La terapia de reemplazo de testosterona ha ganado una atención significativa a medida que el ejército de EE. UU. planea probar y potencialmente tratar a los miembros del servicio con niveles bajos de testosterona.
Esta iniciativa, anunciada por el secretario de Defensa Pete Hegseth, se alinea con un movimiento más amplio para aumentar el acceso a las terapias de testosterona, que han visto un aumento en las recetas de 7.3 millones en 2019 a más de 11 millones en 2024, según IQVIA.

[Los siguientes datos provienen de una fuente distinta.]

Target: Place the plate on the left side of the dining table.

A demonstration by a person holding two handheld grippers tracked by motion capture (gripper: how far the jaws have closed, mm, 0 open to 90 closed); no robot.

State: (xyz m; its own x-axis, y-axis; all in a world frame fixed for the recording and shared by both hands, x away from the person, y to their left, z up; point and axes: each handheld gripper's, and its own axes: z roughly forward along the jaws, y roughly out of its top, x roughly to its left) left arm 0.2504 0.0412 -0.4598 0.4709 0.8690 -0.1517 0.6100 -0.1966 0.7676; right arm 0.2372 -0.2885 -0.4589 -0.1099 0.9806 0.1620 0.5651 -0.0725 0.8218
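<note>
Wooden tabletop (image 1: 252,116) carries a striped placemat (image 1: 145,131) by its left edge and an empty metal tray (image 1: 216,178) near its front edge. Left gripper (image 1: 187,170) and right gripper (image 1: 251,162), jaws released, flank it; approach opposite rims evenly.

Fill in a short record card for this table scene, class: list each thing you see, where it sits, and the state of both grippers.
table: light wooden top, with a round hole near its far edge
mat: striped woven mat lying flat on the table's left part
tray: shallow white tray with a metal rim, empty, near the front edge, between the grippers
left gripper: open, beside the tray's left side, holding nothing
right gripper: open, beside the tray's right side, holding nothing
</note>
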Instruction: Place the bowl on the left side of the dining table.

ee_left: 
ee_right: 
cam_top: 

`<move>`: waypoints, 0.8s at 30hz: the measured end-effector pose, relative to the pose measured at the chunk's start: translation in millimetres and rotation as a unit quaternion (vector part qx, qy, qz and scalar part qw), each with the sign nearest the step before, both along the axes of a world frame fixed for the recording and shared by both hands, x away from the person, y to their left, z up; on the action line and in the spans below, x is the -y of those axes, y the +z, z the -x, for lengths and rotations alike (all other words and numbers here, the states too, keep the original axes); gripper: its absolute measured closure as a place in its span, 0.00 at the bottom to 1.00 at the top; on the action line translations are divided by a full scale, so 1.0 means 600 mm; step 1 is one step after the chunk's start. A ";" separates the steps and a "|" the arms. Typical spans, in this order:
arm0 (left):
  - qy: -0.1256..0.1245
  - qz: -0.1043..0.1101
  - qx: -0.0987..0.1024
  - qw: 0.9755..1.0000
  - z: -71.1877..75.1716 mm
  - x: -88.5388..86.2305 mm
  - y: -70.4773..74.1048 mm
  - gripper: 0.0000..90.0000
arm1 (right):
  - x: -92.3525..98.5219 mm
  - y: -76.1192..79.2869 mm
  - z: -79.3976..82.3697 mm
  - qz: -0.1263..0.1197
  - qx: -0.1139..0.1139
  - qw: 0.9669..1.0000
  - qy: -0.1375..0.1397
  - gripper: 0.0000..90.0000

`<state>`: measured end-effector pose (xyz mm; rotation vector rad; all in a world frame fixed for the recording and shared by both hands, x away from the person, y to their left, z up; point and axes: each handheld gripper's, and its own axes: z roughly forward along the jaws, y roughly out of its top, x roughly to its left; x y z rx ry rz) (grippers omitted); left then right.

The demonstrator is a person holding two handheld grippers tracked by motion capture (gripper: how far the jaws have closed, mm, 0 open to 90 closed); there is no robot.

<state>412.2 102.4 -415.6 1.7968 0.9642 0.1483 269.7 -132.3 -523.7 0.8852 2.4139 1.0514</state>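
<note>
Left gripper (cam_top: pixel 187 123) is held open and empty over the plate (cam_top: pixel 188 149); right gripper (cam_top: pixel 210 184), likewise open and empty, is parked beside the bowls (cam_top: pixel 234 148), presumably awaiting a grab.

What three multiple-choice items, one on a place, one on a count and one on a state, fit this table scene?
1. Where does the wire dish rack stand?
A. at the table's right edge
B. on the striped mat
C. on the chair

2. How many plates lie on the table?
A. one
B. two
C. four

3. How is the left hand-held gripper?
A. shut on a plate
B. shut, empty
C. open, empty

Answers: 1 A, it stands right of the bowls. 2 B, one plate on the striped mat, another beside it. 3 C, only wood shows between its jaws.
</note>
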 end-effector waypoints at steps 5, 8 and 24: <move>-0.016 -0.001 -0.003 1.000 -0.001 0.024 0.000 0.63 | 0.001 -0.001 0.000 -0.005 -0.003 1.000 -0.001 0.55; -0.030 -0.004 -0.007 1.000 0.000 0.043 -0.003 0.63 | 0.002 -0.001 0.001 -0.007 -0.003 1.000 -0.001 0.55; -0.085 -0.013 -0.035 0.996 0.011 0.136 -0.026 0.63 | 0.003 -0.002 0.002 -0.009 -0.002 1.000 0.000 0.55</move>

Si bien la terapia de testosterona puede beneficiar a los hombres con deficiencias clínicamente confirmadas, persisten preocupaciones sobre su seguridad y eficacia para aquellos sin una necesidad médica clara.
Los expertos enfatizan que la terapia de testosterona no es una solución universal y debe reservarse para hombres diagnosticados con hipogonadismo, ya que el exceso de testosterona puede conllevar riesgos para la salud, incluyendo la reducción de la fertilidad y el aumento de la coagulación sanguínea.
El enfoque del ejército plantea preguntas sobre cómo interpretar los niveles de testosterona en individuos bajo estrés extremo, ya que factores como el entrenamiento intenso y la privación del sueño pueden reducir temporalmente los niveles hormonales. En general, aunque la terapia puede mejorar el rendimiento para algunos, su aplicación más amplia requiere una cuidadosa consideración y monitoreo.